@NickCox ha fatto un buon lavoro parlando di display dei residui quando si hanno due gruppi. Consentitemi di affrontare alcune delle domande esplicite e delle ipotesi implicite che si celano dietro questo thread.
La domanda si pone: "Come testare le ipotesi di regressione lineare come l'omoscedasticità quando una variabile indipendente è binaria?" Hai un modello di regressione multipla . Un modello di regressione (multipla) presuppone che vi sia un solo termine di errore, che è costante ovunque. Non è terribilmente significativo (e non è necessario) verificare l'eteroscedasticità per ciascun predittore individualmente. Questo è il motivo per cui, quando abbiamo un modello di regressione multipla, diagnostichiamo l'eteroscedasticità da grafici dei residui rispetto ai valori previsti. Probabilmente la trama più utile per questo scopo è una trama in scala (anche chiamata "livello di diffusione"), che è una trama della radice quadrata del valore assoluto dei residui rispetto ai valori previsti. Per vedere esempi,Che cosa significa avere "varianza costante" in un modello di regressione lineare?
Allo stesso modo, non è necessario verificare la normalità dei residui per ciascun predittore. (Onestamente non so nemmeno come funzionerebbe.)
Quello che puoi fare con i grafici dei residui contro i singoli predittori è controllare se il modulo funzionale è specificato correttamente. Ad esempio, se i residui formano una parabola, c'è una certa curvatura nei dati che hai perso. Per vedere un esempio, guarda il secondo diagramma nella risposta di @ Glen_b qui: Verifica della qualità del modello nella regressione lineare . Tuttavia, questi problemi non si applicano con un predittore binario.
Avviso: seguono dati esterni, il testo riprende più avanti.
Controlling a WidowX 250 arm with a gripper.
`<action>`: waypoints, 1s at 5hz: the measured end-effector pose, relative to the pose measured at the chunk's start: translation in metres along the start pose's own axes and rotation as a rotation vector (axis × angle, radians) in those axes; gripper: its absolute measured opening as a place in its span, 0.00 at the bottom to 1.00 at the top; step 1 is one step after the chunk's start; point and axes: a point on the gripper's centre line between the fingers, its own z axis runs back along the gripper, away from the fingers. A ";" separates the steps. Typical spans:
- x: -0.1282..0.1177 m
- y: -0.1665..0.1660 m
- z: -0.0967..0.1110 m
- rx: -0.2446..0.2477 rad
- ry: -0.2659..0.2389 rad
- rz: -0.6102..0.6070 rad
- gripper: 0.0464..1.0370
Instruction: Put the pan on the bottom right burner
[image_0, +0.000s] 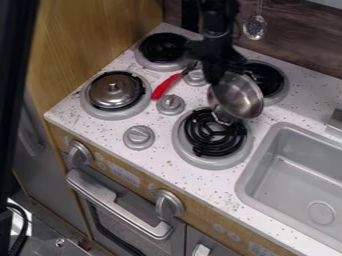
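Note:
The black gripper (215, 79) hangs down from the top edge over the right half of the stove, shut on the left side of the small metal pan. The pan (242, 97) is tilted, its shiny round inside visible. It overlaps the far edge of the bottom right burner (215, 133) and the near part of the top right burner (268, 80). Black coils show on the bottom right burner, with no cookware resting on their visible part. The gripper hides part of the pan's left side.
A metal lid or lidded pot (115, 91) covers the bottom left burner. A red object (165, 86) lies among the grey knobs (171, 104). The top left burner (163, 48) is behind. The grey sink (294, 177) lies right; a slotted metal utensil (254, 27) hangs at the wall.

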 end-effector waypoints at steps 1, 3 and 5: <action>-0.016 0.012 -0.005 -0.038 0.053 0.050 0.01; -0.036 0.029 -0.015 -0.019 0.169 0.047 0.01; -0.068 0.026 -0.016 -0.019 0.209 0.042 0.01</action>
Per quello che vale, se hai solo predittori categorici, puoi verificare l'eteroscedasticità. Basta usare il test di Levene. Ne discuto qui: perché il test di Levene sull'uguaglianza delle varianze piuttosto che sul rapporto F? In R usi ? LeveneTest dal pacchetto auto.
Modifica: per illustrare meglio il fatto che guardare un grafico dei residui rispetto a una singola variabile predittore non aiuta quando si dispone di un modello di regressione multipla, considerare questo esempio:
set.seed(8603) # this makes the example exactly reproducible
x1 = sort(runif(48, min=0, max=50)) # here is the (continuous) x1 variable
x2 = rep(c(1,0,0,1), each=12) # here is the (dichotomous) x2 variable
y = 5 + 1*x1 + 2*x2 + rnorm(48) # the true data generating process, there is
# no heteroscedasticity
mod = lm(y~x1+x2) # this fits the model
Dal processo di generazione dei dati è possibile notare che non esiste eteroscedasticità. Esaminiamo i grafici rilevanti del modello per vedere se implicano eteroscedasticità problematica:
No, niente di cui preoccuparsi. Tuttavia, diamo un'occhiata al diagramma dei residui rispetto alla singola variabile predittiva binaria per vedere se sembra che ci sia eteroscedasticità lì:
Uh oh, sembra che ci possa essere un problema. Sappiamo dal processo di generazione dei dati che non esiste alcuna eteroscedasticità e che i grafici principali per esplorare questo non ne hanno mostrato nessuno, quindi cosa sta succedendo qui? Forse questi grafici aiuteranno:
x1
e x2
non sono indipendenti l'uno dall'altro. Inoltre, le osservazioni x2 = 1
sono agli estremi. Hanno più leva, quindi i loro residui sono naturalmente più piccoli. Tuttavia, non c'è eteroscedasticità.
Il messaggio da portare a casa: la cosa migliore da fare è diagnosticare l'eteroscedasticità solo dai grafici appropriati (i grafici residui e quelli adattati e il diagramma a livello di diffusione).